Cependant, en l’espèce, la qualification des infractions pénales énoncées, se réfère à des manoeuvres frauduleuses visant à déterminer des particuliers, à leur préjudice, à faire consentir aux emprunteurs des sûretés réelles sur le montant des prêts, alors que la majeure partie des fonds était conservée par la banque qui fournissait des informations mensongères sur le mécanisme de l’opération et sa solvabilité. Il s’agit là des éléments du dol dont Mme A et M. X poursuivent, au plan civil, la reconnaissance.
Il est dès lors d’une bonne administration de la justice d’accueillir cette demande de sursis à statuer dans l’attente de la décision pénale, sans solliciter pour autant la transmission du dossier pénal.
Par ailleurs, le fait que la société LEX LIFE AND Z ne soit pas concernée par l’instruction pénale ne change rien dès lors que cette société a accepté de participer étroitement au montage juridique proposé par la banque avec laquelle elle a choisi de conclure.
Quant au 'délai raisonnable’ opposé à ce sursis à statuer par la société Y C et la société LEX LIFE AND Z, Mme A et M. X ne sont pas responsable de la longueur (et de la lourdeur ') de l’instruction pénale qui dure depuis déjà 4 ans.
Il convient ainsi d’infirmer l’ordonnance du juge de la mise en état et d’ordonner le sursis à statuer sur les demandes des parties.
— Sur les frais irrépétibles
Il n’est pas inéquitable de laisser à la charge de chacune des parties les frais exposés par elles et non compris dans les dépens de l’instance.
PAR CES MOTIFS
LA COUR, statuant en audience publique, par arrêt contradictoire et en dernier ressort,
Infirme l’ordonnance rendue par le tribunal de grande instance de Nanterre le 15 mars 2013,
Et, statuant à nouveau,
Ordonne le sursis à statuer sur les demandes des parties, dans l’attente de l’issue de la procédure pénale pendante devant le tribunal de grande instance de Paris (n° parquet 0916692021, n° instruction 2069/10/07),
Y ajoutant,
Déboute les parties du surplus de leurs prétentions,
Laisse provisoirement les dépens d’appel de l’incident à la charge de la société Y C et de la société LEX LIFE AND Z, prises chacune en la personne de son liquidateur,
Renvoie l’affaire devant le tribunal de grande instance de Nanterre.

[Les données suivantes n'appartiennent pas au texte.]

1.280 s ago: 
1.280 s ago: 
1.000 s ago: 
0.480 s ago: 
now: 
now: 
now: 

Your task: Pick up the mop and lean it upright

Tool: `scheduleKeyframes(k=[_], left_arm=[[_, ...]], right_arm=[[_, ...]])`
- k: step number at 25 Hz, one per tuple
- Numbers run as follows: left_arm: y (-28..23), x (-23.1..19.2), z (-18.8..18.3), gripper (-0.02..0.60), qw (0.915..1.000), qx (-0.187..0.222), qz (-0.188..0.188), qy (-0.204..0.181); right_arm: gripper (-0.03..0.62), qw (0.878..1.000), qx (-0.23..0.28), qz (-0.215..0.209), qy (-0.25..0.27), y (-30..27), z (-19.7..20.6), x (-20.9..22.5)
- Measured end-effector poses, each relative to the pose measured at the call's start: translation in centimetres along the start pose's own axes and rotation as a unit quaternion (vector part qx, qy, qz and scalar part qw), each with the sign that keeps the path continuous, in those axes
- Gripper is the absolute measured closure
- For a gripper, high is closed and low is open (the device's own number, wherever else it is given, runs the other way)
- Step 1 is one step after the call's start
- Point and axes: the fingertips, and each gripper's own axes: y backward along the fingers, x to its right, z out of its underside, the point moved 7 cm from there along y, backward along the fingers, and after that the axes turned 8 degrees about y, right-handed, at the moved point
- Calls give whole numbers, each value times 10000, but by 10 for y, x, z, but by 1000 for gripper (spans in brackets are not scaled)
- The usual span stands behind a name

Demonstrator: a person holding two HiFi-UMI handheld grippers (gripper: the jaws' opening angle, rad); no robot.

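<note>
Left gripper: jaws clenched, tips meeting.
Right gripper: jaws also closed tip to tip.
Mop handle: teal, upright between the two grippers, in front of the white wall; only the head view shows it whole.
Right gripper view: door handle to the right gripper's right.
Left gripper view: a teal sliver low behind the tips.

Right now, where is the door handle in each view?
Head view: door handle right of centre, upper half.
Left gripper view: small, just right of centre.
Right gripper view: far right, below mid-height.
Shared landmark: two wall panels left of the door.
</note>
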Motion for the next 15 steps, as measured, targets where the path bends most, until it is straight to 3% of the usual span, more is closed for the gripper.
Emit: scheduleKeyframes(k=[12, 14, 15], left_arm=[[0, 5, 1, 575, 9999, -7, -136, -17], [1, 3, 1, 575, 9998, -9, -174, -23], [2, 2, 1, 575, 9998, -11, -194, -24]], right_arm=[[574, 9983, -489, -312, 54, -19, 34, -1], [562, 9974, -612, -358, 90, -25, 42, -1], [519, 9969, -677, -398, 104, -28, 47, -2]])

— prononcé publiquement par mise à disposition de l’arrêt au greffe de la cour, les parties en ayant été préalablement avisées dans les conditions prévues au deuxième alinéa de l’article 450 du code de procédure civile.
— signé par Madame Véronique BOISSELET, Président et par Madame Lise BESSON, Greffier, auquel la minute de la décision a été remise par le magistrat signataire.